I reviewed the generated code. It followed the Dependencies struct pattern from the existing codebase. It used the same error wrapping conventions. It initialized services in the right order. It wasn't perfect — I'd refactor a few things for production — but it was correct, and it compiled and passed tests on the first run I saw.
What I actually learned
The 5-minute number is real but misleading if you don't include context. Here's the actual time breakdown:
- 30 minutes: Reading the codebase, understanding wiring, writing the spec
- 10 minutes: Setting up free-code (one-time cost)
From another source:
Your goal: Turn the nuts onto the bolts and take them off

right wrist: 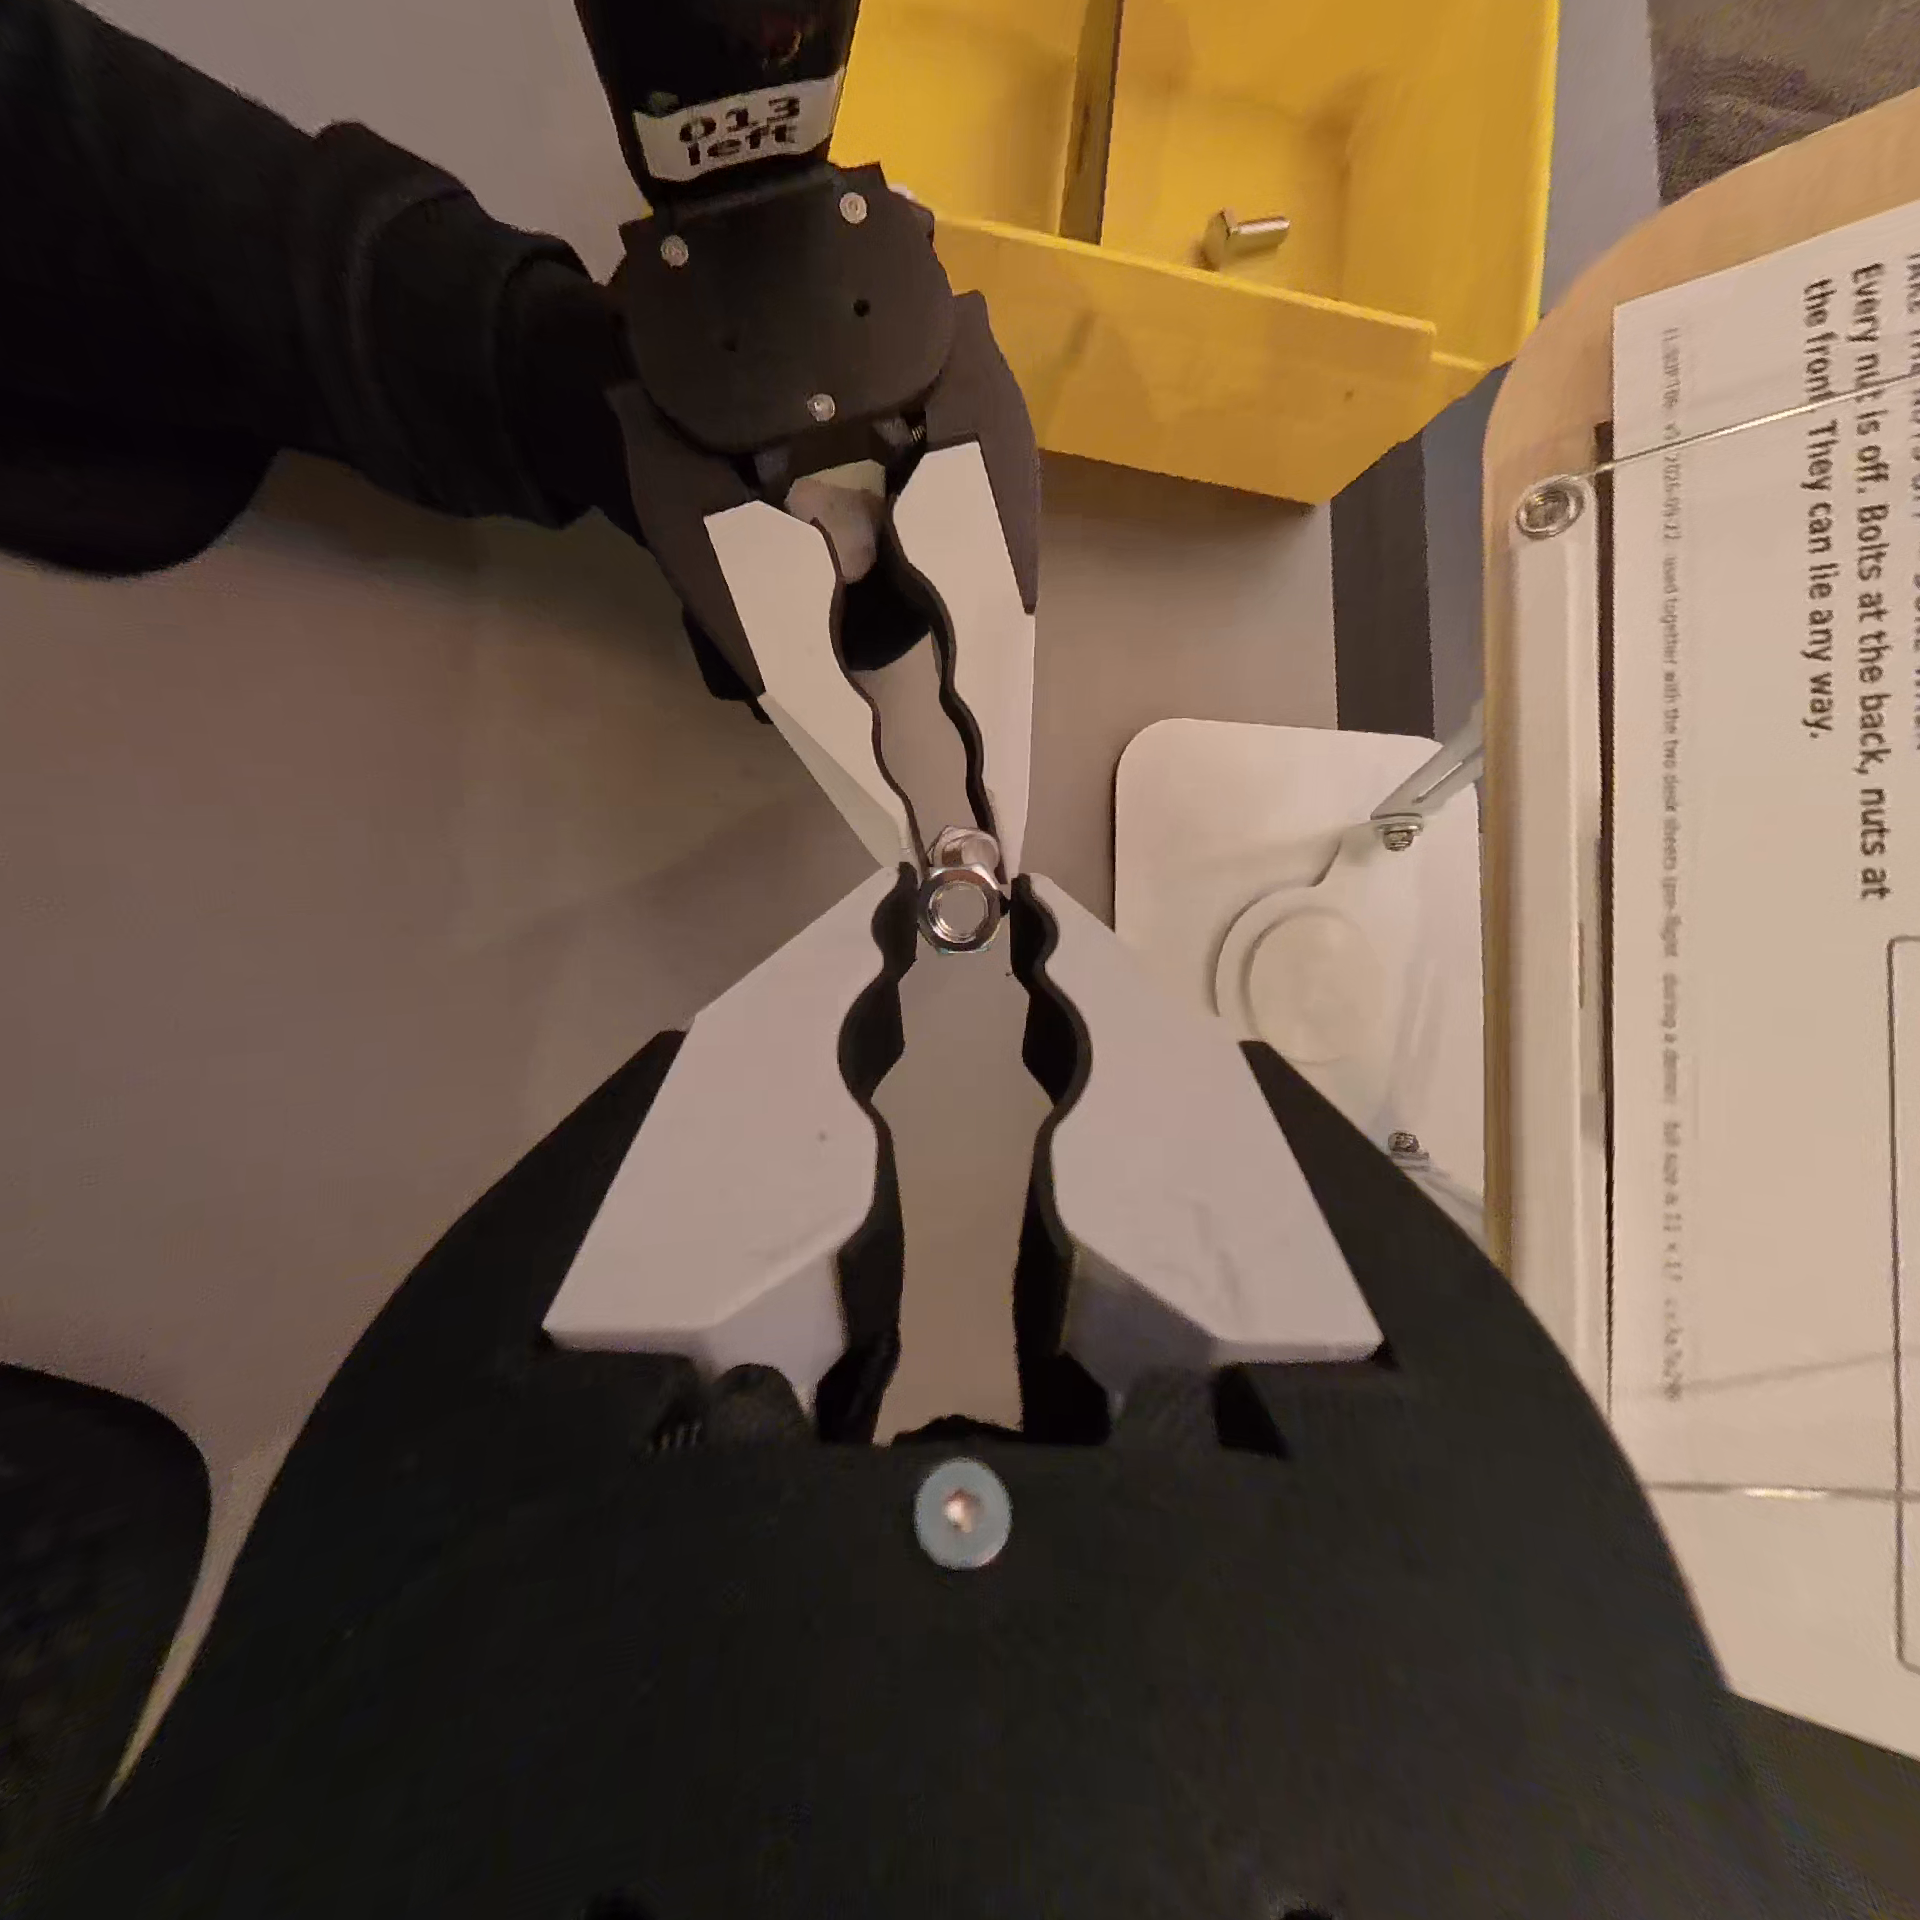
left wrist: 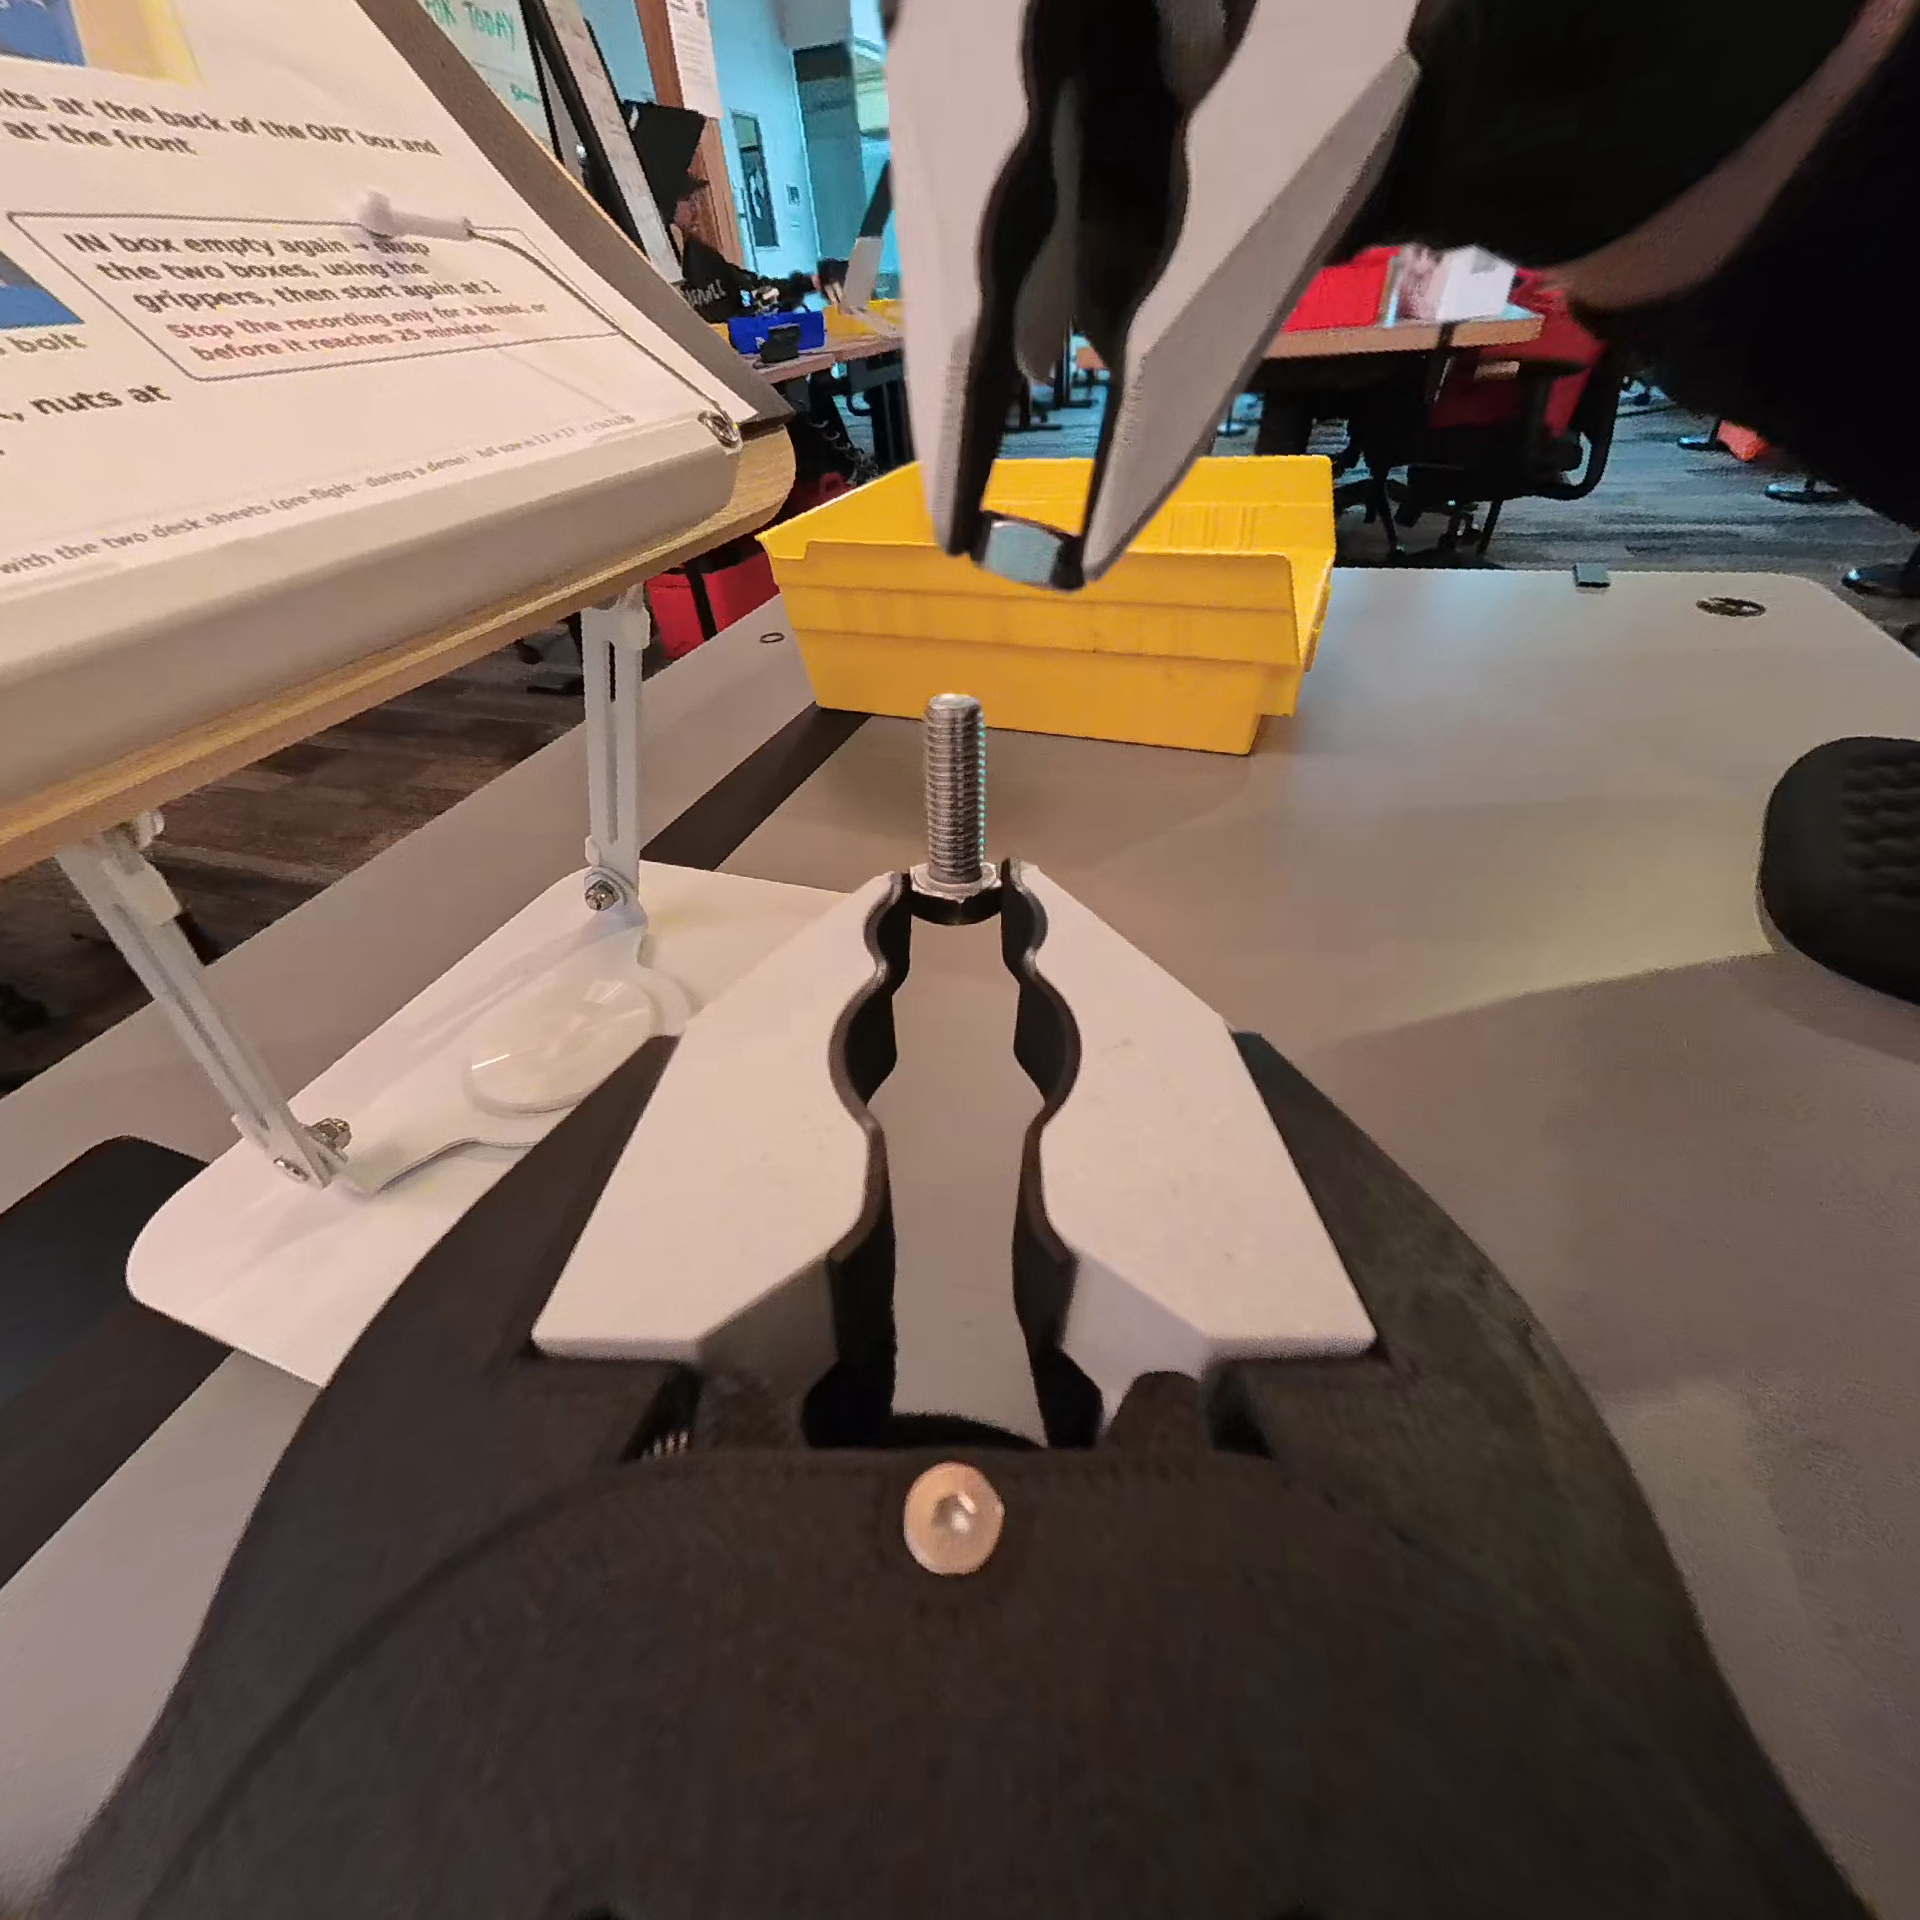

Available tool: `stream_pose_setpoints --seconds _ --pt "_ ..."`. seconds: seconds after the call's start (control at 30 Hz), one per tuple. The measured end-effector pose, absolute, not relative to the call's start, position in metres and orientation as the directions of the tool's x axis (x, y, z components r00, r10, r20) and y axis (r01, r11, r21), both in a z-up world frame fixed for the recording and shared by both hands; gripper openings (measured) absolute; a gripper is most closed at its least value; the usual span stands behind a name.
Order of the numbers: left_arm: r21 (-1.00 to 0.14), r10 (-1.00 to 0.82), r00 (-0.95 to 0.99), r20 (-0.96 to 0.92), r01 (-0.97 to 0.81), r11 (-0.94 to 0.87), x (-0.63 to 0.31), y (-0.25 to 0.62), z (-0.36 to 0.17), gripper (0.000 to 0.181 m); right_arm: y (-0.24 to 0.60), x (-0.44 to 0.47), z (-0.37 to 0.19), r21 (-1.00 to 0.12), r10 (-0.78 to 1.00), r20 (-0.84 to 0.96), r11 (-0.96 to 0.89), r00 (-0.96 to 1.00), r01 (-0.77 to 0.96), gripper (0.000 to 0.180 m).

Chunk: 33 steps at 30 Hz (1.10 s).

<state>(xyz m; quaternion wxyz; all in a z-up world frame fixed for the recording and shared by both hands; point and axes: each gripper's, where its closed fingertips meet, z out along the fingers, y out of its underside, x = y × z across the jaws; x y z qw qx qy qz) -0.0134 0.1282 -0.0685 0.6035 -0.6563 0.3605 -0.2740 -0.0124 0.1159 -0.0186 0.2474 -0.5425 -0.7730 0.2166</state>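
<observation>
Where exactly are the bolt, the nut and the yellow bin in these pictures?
bolt [left wrist: 954,790]: left wrist view, middle of its upright threaded shank.
nut [right wrist: 958,914]: right wrist view, its top face beside the hole.
yellow bin [left wrist: 1039,649]: left wrist view, its front wall.

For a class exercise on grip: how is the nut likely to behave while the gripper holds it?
The nut looks like bright smooth metal, so it is probably rigid and may slip. The right gripper pinches it only at its fingertips, so it could twist. It hangs apart above the upright bolt in the left gripper; if dropped, it would likely bounce away.
</observation>
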Motion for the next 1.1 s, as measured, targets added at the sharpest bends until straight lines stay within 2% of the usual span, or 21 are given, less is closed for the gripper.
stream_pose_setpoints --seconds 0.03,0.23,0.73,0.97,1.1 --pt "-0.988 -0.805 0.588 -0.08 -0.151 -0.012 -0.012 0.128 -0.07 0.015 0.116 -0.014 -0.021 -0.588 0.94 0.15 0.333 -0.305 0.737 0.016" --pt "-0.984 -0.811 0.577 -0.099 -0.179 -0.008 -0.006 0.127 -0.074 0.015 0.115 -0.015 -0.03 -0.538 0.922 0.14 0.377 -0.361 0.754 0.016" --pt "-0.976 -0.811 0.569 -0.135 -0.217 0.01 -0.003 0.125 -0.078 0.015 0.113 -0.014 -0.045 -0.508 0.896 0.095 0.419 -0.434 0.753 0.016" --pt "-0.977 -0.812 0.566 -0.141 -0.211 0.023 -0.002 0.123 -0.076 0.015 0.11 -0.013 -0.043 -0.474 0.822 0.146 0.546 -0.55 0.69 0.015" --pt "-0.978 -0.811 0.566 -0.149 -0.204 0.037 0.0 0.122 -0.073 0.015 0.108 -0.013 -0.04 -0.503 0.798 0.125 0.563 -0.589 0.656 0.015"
- 5 minutes: Agent execution
- 10 minutes: Reviewing generated code, running tests independently, verifying behavior
Total wall clock: about 55 minutes. But 30 of those were the spec, 10 were setup I'll never repeat, and 10 were review I'd do regardless.
The lesson is simple and I keep re-learning it: the spec is the work. An AI agent with the strongest model and zero friction is worthless without a precise spec. A precise spec with a mediocre agent still produces something useful. The quality flows from the spec, not the tool.
I spent 30 minutes reading every function signature in my own codebase. That's not overhead. That's the job. The agent just types faster than I do.
Try it yourself
vaos-kernel is open source. The MCP server is live. If you're running Claude Code (or any MCP-compatible client), you can point it at the compiled binary and start issuing credentials, signing data, and querying audit chains.
The spec I wrote is in the repo as CLAUDE.md. If you want to see what "good enough for an AI agent to execute unattended" looks like, that's your reference.
Build the binary, add it to your MCP config, and see what a hash-chained audit log feels like from inside your editor.